Seethlaw capers and snaps and snarls around him, sometimes on two legs, sometimes on four. The dwenda has lost the power of articulate speech, he’s an animate husk, an empty shell of alien rage and hunger and hate.

Eventually, when Gil has nothing left to resist with, no more screaming to give, he circles in and begins to tear at Ringil’s groin and belly. Buries his misshapen head in Ringil’s entrails and worries at his rib cage from within, tearing and snorting.

Raises a bloodied snout and goes, at last, for Ringil’s throat.

Frenzied worrying, a single, merciful crunch.

The pain goes out like lamplight dying, gray sky above, fading to black.

BUT BEYOND DEATH, THERE IS NO RESPITE. RINGIL WAKES, FALLING through thick gray wool, the color of the sky.

Falls, once more, reborn and flailing, into the marsh.

And so it begins again.

HE TWITCHES. HE QUIVERS, CLUTCHING AT DREADFUL WOUNDS HE NO longer has, whimpering.
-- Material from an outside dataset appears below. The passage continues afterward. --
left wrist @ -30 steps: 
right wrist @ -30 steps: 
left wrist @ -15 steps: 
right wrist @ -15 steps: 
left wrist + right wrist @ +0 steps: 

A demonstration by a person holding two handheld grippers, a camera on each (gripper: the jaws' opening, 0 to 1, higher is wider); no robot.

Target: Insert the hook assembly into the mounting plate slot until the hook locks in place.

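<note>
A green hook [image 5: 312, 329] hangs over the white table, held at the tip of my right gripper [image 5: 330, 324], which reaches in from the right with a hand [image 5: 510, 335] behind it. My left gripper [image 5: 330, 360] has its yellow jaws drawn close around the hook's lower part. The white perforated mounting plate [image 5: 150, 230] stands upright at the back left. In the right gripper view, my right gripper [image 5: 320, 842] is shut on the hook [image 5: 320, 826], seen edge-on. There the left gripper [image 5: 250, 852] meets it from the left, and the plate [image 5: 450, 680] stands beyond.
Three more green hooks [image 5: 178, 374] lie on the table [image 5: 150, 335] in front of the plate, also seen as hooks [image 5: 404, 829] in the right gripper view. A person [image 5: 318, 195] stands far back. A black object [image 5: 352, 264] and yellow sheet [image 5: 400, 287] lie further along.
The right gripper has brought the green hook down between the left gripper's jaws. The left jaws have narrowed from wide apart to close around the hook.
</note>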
It costs him everything he has just to unfold from his fetal ball.

There’s a distant sound, like a glass fairy falling down a ladder miles away.

Familiar sound.

He stops whimpering and listens.

There again—tumbling, chiming. Coming closer.
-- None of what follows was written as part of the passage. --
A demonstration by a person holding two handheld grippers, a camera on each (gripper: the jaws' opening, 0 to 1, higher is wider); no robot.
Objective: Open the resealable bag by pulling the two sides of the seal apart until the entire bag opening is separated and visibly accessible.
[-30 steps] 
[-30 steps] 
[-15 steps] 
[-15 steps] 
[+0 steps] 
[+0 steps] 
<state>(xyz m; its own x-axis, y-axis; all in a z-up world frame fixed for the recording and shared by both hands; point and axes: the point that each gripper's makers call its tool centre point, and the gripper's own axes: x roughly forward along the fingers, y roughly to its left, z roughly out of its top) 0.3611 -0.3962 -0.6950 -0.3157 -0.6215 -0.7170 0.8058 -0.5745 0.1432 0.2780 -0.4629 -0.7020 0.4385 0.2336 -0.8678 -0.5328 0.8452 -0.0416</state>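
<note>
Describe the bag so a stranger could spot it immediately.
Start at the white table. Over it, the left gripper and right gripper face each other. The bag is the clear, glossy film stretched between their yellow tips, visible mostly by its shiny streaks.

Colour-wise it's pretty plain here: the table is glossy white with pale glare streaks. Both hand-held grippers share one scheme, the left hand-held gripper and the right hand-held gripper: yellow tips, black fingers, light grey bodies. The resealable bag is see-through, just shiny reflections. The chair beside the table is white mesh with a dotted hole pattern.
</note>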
Chords off a long-necked mandolin .

Ringil struggles to his hands and knees, heart in his throat at the sound of the music. He crabs about in the marsh mud, staring for its source.

There!

Moving among the stump-mounted heads, moving closer. A slim, brim-hatted figure, taking slow, careful strides in the marsh mud, mandolin held high across his body like some kind of shield. Notes cascade from the instrument, and as the figure gets closer, so the weeping and moaning of the dwenda victims quietens. Ringil, scrabbling into a huddled sitting position and staring, sees how they all close their eyes and their mouths stop moving, as if the figure has laid a comforting hand on each brow as he passes.

Closer yet, the mandolin song reaches out, and Ringil feels tears squirt in his own eyes. The figure comes to a halt in front of him, and stops playing. He crouches to Ringil’s level.

Hjel the Dispossessed.

Beneath the hat brim, the eyes are older, and he thinks he sees more lines in the weather-tanned face, gray in the stubbled beard. But the mischief is still there, the ragged young prince endures. Hjel is still somewhat young.